Je me souviens d’une élection, lors de mon premier mandat d’ambassadeur en Algérie. À l’intérieur de l’ambassade, nous avions lancé un pari sur le taux de participation comme sur le résultat final. Surprise: l’un d’entre nous, en lien avec les «services», avait prédit exactement les deux chiffres, participation et résultat, qui avaient été concoctés à l’avance à El Mouradia.

La baisse régulière de la participation électorale s’explique donc aisément: les électeurs algériens savent que tout est joué d’avance, participation comme résultats. À quoi bon se déplacer, même lorsque les facilités administratives le permettent, pour cautionner un système politique qui ne tient aucun compte du choix des électeurs?

Le pouvoir a toujours appliqué une tactique bien rodée pour «faire croire», notamment aux pays européens, à l’existence d’un véritable jeu démocratique: favoriser l’éparpillement des partis politiques, multiplier les formations afin de créer des oppositions facilement achetables et corruptibles, tout en privilégiant les partis traditionnels, anciens et structurés, le FLN historique comme le RND des années Bouteflika-Ouyahia. Une tactique éprouvée qui facilite l’émiettement des groupes parlementaires.

En outre, alors que l’organisation des élections avait été confiée à une autorité dite «indépendante», l’ANIE (Autorité nationale indépendante des élections), il a été décidé, en mars dernier, de lui retirer cette compétence pour la confier au ministère de l’Intérieur et, pour les élections organisées à l’étranger, au ministère des Affaires étrangères.

Mais cette année, le gouvernement Tebboune, peu sûr de ses propres résultats, a invalidé près d’un tiers des candidatures sous divers prétextes, notamment des liens supposés avec des milieux financiers, ce qui laisse une large marge d’interprétation, en application de l’article 200 de la nouvelle loi électorale. Cette disposition permet, de fait, d’écarter les candidats dont le pouvoir ne veut pas. La faiblesse de la participation électorale en est également une conséquence.

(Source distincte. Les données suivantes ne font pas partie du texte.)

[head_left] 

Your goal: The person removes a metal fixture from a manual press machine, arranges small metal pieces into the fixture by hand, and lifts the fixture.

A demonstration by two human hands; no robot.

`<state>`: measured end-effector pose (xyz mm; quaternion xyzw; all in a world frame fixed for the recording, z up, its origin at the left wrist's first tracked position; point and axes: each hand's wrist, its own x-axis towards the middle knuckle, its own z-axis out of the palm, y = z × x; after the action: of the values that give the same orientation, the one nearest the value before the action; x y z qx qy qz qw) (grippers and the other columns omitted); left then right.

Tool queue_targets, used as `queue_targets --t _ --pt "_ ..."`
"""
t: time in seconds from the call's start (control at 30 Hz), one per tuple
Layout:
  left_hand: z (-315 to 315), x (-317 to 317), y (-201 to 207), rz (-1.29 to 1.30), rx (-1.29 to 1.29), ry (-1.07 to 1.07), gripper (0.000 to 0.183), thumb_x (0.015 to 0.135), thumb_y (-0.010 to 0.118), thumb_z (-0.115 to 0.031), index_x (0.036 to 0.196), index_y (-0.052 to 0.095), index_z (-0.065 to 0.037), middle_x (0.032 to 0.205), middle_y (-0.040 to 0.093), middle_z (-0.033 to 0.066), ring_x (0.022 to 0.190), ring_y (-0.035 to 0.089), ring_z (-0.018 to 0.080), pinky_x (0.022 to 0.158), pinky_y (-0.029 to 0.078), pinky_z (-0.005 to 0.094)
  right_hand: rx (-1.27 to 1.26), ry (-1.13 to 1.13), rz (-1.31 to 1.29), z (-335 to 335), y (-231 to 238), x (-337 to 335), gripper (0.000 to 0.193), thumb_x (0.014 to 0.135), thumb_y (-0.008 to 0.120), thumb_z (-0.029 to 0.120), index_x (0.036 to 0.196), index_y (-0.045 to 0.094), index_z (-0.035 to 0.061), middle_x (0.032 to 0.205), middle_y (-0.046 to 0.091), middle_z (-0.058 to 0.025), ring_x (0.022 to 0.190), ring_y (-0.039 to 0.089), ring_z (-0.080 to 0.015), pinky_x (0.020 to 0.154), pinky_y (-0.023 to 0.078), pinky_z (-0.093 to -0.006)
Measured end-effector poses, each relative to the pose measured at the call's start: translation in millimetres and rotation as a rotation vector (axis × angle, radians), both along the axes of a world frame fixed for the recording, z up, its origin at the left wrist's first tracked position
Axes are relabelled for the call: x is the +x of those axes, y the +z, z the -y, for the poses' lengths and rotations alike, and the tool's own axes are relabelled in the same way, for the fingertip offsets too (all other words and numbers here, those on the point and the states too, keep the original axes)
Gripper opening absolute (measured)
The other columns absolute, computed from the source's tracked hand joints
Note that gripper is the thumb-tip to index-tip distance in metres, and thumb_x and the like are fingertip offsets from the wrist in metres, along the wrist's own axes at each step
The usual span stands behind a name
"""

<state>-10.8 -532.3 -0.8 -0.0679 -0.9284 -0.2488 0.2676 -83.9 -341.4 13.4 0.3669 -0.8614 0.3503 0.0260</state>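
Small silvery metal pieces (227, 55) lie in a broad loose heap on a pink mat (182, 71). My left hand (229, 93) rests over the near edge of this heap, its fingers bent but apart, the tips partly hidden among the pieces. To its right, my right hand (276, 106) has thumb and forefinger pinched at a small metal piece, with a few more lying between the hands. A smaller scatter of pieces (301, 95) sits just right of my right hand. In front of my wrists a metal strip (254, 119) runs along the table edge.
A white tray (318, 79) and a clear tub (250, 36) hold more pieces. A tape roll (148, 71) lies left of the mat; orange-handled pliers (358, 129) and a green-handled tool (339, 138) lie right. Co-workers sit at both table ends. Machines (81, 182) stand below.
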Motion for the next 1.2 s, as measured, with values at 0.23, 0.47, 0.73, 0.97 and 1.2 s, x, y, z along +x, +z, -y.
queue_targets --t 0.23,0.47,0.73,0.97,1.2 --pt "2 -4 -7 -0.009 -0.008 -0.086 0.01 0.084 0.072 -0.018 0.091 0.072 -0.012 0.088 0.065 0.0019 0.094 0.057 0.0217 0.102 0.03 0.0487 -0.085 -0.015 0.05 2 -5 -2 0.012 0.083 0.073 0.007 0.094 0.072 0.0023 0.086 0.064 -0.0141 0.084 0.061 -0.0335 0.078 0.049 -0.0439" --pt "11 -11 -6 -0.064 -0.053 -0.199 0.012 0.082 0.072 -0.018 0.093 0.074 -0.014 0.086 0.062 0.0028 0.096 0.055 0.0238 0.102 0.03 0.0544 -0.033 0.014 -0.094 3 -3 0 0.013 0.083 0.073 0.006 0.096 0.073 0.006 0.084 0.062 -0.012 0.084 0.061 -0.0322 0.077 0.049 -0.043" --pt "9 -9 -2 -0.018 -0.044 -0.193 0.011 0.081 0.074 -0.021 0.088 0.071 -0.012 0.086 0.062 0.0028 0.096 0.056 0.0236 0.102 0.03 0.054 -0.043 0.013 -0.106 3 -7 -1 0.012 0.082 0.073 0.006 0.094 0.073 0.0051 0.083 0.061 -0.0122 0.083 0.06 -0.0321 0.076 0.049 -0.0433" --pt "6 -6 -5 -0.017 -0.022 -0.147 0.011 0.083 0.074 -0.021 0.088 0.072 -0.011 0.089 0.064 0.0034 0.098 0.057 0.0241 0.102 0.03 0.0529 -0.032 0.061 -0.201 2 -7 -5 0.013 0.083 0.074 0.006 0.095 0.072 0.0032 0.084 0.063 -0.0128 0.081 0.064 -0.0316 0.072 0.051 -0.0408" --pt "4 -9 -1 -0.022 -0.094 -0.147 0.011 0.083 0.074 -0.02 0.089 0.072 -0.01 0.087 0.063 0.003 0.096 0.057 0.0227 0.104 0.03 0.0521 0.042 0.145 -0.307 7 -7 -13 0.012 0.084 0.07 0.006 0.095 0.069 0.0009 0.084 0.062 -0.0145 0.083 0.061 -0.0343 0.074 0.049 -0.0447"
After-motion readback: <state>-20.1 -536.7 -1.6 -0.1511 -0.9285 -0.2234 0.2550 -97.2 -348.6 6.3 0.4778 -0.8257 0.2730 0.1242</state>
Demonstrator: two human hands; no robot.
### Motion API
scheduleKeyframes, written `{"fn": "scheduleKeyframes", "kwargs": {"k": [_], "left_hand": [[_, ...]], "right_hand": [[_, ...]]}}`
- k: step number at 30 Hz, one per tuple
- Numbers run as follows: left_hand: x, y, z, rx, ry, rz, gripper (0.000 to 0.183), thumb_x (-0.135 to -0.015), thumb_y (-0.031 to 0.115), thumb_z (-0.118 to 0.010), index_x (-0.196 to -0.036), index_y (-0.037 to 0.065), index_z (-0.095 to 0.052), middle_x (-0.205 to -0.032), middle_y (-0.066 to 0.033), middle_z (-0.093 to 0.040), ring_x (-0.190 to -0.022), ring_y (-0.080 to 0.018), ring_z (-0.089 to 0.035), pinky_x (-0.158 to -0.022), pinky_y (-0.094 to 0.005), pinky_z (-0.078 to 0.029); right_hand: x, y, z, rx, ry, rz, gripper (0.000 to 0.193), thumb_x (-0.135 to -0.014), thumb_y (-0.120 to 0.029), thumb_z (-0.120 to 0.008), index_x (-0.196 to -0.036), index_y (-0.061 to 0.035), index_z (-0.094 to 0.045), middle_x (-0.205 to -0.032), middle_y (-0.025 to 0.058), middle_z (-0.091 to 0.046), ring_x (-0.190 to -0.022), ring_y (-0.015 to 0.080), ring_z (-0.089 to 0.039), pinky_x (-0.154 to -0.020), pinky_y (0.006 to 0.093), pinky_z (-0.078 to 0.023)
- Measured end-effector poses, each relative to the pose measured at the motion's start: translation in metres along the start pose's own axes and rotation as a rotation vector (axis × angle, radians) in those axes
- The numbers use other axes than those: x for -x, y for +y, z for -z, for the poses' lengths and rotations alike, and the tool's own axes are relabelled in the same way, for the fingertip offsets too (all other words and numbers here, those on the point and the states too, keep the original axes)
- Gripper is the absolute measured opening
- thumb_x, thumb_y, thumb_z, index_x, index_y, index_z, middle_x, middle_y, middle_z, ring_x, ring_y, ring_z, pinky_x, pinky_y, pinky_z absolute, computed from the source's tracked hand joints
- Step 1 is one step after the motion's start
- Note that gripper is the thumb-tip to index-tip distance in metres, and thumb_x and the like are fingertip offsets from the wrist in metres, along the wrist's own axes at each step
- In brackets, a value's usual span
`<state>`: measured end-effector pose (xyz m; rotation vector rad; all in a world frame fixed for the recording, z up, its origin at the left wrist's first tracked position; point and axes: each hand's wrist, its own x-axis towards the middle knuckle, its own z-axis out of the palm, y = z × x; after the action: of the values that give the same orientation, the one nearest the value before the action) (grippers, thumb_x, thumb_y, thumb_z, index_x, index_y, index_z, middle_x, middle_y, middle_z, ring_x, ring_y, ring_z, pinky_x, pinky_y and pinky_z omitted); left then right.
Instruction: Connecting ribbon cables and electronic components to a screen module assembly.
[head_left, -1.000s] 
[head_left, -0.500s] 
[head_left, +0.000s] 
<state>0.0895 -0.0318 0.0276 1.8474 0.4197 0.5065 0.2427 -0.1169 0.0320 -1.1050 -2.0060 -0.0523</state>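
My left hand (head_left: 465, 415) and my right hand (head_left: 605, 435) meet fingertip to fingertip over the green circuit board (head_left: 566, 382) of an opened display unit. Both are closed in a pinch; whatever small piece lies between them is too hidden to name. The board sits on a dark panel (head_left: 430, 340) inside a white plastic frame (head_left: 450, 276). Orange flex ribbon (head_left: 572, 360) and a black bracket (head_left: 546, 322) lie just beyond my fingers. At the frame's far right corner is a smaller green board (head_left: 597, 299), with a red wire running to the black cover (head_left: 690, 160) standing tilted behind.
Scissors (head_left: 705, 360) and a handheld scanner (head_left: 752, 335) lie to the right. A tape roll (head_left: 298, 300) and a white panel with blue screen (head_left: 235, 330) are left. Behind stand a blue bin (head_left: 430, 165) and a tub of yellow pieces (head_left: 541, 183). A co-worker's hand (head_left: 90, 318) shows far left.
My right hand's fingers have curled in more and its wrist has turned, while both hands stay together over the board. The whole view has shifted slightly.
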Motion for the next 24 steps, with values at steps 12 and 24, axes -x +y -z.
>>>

Le taux de participation demeure donc le seul indicateur à surveiller. Celui de la Kabylie est particulièrement scruté. Dans cette région traditionnellement opposée au pouvoir central, où les partis officiels sont massivement rejetés, la Kabylie manifeste son opposition au régime d’Alger par une abstention massive qui s’apparente à un véritable boycott des urnes. Le taux officiel de participation y serait d’environ 15%, un chiffre déjà très faible, même s’il reste supérieur aux 2% habituellement observés lors de ce type de scrutin. Les quelque quarante députés kabyles élus sur les 407 que compte l’APN sont d’ailleurs qualifiés de «KDS», pour «Kabyles de service».

C’est dire que ces élections constituaient un événement important et que la presse internationale a eu tort de ne pas s’y intéresser davantage.